The Jews understood Christ to make himself equal with God and to make himself God; and they charged him with blasphemy. If he had been merely a man, it is presumed he would have repelled the charge in direct terms. But instead of this, he took them on their own ground, and refuted them on their own principles. He neither denied nor acknowledged his divinity; but shewed his accusers that upon their own principles he was justly exempt from the charge of blasphemy. This was all he needed to do, and this he did do. There were times, in which Christ expressed his meaning in ambiguous language. When people were speaking of the temple, he said, "destroy this temple, and in three days I will rear it up." They understood him to speak of the temple of the Jews. He often spoke in parables, which the multitude did not understand. Jesus said, "verily, verily, I say unto you, if a man keep my saying, he shall never see death." The Jews understood him to speak of natural death; and he did not correct their mistake. But who dares accuse him with deception, prevarication, and falsehood?
ON THE DISTINCTION AND DIVINITY OF THE HOLY SPIRIT.
THE same sacred Scriptures, which disclose the unity of God, disclose also. certain distinctions, or a plurality in the divine nature. Immediately after it is related that God created the heaven and the earth, it is related that "the Spirit of God moved upon the face of the waters." This difference of phraseology used to express divine operations, affords evidence that there is in the divine nature ground for certain distinctions. If the Spirit of God were in no respect different from God, it is hard to conceive why the inspired historian should make so sudden change of the divine name; that he should first use a noun of plural number and then a noun singular, which was embraced in that plurality. When such distinctions are made in the inspired writings they are worthy of notice and investigation. The Spirit, under various names, is a prominent character in the Bible. From his works, his names, his attributes, and his connexion with the Father and the Son, may be inferred his nature and character.

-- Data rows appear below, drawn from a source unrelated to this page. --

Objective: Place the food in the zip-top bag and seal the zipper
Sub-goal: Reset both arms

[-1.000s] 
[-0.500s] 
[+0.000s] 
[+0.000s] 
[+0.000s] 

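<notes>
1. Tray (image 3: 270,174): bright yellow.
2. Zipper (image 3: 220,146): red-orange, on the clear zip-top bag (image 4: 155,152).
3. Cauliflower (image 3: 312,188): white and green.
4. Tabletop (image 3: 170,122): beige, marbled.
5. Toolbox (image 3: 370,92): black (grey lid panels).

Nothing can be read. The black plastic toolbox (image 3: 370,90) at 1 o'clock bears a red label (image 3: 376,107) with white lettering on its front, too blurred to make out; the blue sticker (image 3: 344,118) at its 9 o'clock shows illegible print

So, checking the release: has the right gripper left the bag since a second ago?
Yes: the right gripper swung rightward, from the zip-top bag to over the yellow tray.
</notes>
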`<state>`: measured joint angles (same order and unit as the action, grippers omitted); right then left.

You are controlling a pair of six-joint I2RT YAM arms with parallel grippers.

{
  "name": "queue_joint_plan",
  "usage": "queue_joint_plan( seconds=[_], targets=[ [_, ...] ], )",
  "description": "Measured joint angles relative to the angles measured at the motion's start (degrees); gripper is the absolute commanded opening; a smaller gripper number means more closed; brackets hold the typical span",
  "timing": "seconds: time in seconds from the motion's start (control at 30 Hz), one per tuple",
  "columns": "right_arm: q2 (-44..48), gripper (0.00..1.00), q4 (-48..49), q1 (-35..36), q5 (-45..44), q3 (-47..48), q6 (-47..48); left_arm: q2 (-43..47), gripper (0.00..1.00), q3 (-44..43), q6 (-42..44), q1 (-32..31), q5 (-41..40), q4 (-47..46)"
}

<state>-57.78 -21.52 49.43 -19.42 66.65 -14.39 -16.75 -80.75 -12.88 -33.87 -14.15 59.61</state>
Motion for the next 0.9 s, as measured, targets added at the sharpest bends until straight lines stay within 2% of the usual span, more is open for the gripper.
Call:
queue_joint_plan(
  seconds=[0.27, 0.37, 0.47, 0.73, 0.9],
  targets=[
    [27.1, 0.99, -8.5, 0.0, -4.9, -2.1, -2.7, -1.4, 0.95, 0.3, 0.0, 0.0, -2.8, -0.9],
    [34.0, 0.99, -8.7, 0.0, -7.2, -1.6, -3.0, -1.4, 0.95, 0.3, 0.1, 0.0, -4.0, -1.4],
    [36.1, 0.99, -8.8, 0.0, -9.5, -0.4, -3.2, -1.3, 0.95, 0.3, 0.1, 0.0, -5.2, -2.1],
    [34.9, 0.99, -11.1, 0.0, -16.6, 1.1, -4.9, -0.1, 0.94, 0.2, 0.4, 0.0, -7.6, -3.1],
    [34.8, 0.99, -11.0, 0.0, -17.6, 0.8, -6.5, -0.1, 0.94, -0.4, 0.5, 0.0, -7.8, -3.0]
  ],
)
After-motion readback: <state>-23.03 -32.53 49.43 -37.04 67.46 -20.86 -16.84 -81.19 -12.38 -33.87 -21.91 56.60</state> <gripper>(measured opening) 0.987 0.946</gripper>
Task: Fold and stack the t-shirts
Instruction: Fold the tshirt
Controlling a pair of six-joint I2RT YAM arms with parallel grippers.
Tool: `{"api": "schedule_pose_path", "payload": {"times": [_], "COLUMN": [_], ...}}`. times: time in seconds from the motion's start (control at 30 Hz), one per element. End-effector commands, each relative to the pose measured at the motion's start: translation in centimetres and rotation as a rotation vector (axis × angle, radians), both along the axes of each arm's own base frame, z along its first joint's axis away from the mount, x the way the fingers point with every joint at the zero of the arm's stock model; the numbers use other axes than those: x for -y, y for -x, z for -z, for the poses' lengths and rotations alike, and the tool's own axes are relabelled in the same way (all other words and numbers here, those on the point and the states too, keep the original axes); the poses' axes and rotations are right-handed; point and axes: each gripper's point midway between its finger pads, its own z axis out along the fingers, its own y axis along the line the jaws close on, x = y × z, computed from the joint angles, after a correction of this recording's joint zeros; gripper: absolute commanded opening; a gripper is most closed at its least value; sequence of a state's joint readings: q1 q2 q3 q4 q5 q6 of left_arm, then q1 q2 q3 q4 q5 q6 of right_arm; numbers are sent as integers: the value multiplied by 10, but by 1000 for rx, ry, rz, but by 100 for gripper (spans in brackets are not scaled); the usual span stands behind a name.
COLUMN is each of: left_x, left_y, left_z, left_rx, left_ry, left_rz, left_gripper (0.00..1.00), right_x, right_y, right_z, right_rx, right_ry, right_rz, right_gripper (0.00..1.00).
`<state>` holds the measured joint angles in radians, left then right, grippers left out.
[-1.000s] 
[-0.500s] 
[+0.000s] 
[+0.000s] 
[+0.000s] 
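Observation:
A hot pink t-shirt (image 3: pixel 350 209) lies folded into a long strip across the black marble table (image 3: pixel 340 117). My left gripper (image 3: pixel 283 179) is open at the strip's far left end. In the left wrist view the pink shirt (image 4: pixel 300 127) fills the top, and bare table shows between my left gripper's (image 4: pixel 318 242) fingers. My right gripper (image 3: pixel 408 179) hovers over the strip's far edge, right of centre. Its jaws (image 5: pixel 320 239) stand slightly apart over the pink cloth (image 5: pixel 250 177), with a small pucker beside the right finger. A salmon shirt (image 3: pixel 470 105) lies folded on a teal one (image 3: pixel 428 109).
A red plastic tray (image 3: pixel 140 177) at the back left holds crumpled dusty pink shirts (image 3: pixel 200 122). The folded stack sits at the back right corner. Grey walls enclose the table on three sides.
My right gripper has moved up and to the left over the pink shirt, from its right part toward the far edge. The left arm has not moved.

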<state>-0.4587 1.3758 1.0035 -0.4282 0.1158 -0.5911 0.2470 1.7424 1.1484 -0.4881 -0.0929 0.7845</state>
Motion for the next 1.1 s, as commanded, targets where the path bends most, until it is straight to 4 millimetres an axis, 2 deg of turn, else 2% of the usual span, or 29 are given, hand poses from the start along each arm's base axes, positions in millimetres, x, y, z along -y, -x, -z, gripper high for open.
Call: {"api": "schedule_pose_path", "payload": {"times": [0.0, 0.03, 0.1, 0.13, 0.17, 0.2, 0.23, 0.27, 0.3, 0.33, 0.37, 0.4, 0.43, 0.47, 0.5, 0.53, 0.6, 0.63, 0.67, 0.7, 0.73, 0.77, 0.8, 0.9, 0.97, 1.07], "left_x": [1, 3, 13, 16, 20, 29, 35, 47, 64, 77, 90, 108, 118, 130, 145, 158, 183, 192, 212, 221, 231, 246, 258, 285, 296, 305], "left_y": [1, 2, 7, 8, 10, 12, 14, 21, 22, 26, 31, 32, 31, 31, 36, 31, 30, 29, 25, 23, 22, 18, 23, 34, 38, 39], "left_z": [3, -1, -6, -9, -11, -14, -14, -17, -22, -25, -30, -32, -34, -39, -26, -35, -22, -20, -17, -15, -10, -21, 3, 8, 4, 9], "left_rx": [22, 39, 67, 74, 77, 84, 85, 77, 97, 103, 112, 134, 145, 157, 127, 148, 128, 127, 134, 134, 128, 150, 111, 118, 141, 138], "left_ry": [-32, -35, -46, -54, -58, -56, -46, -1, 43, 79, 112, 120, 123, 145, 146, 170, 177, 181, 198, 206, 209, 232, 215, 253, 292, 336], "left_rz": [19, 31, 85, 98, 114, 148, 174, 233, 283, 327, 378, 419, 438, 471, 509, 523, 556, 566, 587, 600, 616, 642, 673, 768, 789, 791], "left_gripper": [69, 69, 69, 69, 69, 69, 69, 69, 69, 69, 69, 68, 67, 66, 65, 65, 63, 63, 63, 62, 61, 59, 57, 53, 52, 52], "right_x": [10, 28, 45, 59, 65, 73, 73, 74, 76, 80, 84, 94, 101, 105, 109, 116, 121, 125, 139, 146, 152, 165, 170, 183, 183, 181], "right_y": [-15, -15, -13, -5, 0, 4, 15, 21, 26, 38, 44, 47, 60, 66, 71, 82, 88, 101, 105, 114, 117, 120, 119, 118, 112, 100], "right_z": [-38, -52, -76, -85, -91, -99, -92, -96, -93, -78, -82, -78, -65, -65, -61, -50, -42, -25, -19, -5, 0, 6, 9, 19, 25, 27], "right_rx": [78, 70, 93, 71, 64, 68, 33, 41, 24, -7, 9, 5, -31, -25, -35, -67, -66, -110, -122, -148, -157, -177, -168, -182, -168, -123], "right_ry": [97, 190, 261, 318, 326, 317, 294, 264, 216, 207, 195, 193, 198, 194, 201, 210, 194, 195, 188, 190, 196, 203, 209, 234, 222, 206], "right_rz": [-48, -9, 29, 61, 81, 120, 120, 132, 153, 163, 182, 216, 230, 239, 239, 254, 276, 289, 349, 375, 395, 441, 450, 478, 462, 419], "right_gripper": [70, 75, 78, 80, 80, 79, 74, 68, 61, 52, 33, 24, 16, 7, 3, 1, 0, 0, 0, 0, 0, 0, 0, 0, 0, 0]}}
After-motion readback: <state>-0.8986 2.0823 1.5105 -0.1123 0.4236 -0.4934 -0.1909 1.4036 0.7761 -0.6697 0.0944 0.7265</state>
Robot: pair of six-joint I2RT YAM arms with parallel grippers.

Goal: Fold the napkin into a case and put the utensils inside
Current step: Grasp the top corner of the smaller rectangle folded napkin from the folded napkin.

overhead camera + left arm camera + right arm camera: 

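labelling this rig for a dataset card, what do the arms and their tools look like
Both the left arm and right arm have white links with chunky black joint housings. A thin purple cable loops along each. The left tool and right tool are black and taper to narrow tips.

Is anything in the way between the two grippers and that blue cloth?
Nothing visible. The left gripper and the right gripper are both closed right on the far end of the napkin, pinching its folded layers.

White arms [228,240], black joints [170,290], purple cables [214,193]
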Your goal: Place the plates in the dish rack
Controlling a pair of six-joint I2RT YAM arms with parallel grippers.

The works of the Spirit are an evidence of his ticular agency, and of his divinity. When the heaven and earth were created, "the earth was without form, and void; and darkness was upon the face of the deep." At this time, when matter was in a chaotic state, and there was no vitality in the shapeless mass, "The Spirit of God moved upon" (or hovered over
) "the face of the waters." At this early stage of creation, the water was not collected into separate bodies, but covered the whole earth. In the original, the word, which is translated Spirit, also signifies wind. Some have, therefore, supposed that only the wind of God passed over the face of the waters. But there are objections to this construction. There is no evidence that the subtil fluid, the atmosphere, was then created. If it were created as soon as the grosser matter of the earth, it can hardly be supposed that it was put in motion so as to become wind before the light and heat of the sun existed. It is more natural to suppose that the Spirit of God organized the matter, which was created, and infused into it prolific qualities. If it is the peculiar province of the Spirit to give spiritual life and restore order, it is easy to suppose that part of his work was to give natural life and establish order. If God, without manifested distinctions of Father, Son, and Spirit, created all things, it is not absurd to attribute to each, when these distinctions were disclosed, the whole work, or any of its parts.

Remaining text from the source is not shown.